-- Exercise --
Give back exactly the lines of the data below, starting with the line that has "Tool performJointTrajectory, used" and going on through the line that has "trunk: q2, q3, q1".

-- Data shown --
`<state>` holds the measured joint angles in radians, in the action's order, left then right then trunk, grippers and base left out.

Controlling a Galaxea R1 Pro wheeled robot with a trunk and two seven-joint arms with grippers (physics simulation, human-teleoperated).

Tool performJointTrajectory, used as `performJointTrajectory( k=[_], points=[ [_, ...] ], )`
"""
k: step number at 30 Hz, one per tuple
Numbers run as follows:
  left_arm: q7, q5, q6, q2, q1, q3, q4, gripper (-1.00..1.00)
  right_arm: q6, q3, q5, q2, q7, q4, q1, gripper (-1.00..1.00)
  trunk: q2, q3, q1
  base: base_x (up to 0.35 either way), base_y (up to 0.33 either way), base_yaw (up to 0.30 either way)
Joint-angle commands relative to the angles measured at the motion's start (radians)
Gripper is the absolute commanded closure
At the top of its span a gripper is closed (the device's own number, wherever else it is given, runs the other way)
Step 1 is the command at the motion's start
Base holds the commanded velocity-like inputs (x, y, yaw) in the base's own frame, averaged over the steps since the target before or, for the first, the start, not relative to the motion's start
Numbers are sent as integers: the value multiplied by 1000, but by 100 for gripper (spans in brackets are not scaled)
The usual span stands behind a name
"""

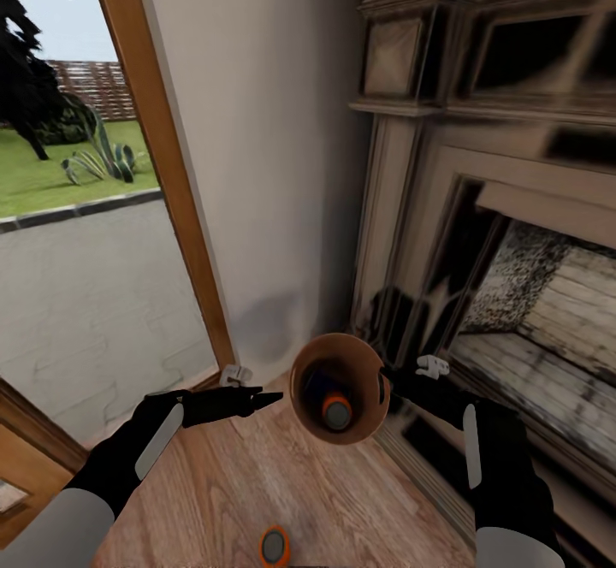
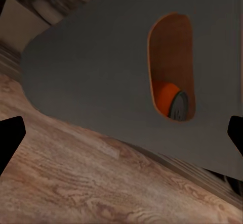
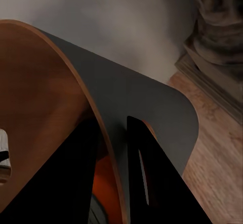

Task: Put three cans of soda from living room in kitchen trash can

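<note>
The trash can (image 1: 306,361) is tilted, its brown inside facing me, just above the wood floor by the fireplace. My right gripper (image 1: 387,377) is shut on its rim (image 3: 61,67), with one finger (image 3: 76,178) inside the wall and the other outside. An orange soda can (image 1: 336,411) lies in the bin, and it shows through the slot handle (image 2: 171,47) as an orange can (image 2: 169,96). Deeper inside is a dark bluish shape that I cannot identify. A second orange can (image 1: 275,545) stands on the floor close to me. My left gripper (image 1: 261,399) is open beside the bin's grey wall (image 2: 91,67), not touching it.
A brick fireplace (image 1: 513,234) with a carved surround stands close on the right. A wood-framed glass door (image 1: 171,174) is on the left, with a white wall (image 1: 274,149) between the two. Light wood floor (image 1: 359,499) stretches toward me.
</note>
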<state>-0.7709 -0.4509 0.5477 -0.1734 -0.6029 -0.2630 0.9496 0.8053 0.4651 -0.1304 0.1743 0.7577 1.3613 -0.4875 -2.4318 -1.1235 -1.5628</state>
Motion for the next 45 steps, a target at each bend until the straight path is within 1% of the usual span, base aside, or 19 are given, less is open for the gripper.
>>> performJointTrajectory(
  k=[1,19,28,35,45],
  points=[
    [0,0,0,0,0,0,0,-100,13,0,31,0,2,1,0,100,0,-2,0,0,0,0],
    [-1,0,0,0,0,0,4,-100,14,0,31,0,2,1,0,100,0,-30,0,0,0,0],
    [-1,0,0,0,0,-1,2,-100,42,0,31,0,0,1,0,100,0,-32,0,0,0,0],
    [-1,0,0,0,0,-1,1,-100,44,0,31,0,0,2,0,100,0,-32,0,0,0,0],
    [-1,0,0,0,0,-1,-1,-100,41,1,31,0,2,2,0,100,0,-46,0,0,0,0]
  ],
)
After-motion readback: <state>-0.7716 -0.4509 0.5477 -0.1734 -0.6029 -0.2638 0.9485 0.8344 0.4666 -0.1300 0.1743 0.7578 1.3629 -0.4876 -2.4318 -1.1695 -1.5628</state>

-- Output for this exercise --
Tool performJointTrajectory, used as `performJointTrajectory( k=[_], points=[ [_, ...] ], )`
"""
k: step number at 30 Hz, one per tuple
Numbers run as follows:
  left_arm: q7, q5, q6, q2, q1, q3, q4, gripper (-1.00..1.00)
  right_arm: q6, q3, q5, q2, q7, q4, q1, gripper (-1.00..1.00)
  trunk: q2, q3, q1

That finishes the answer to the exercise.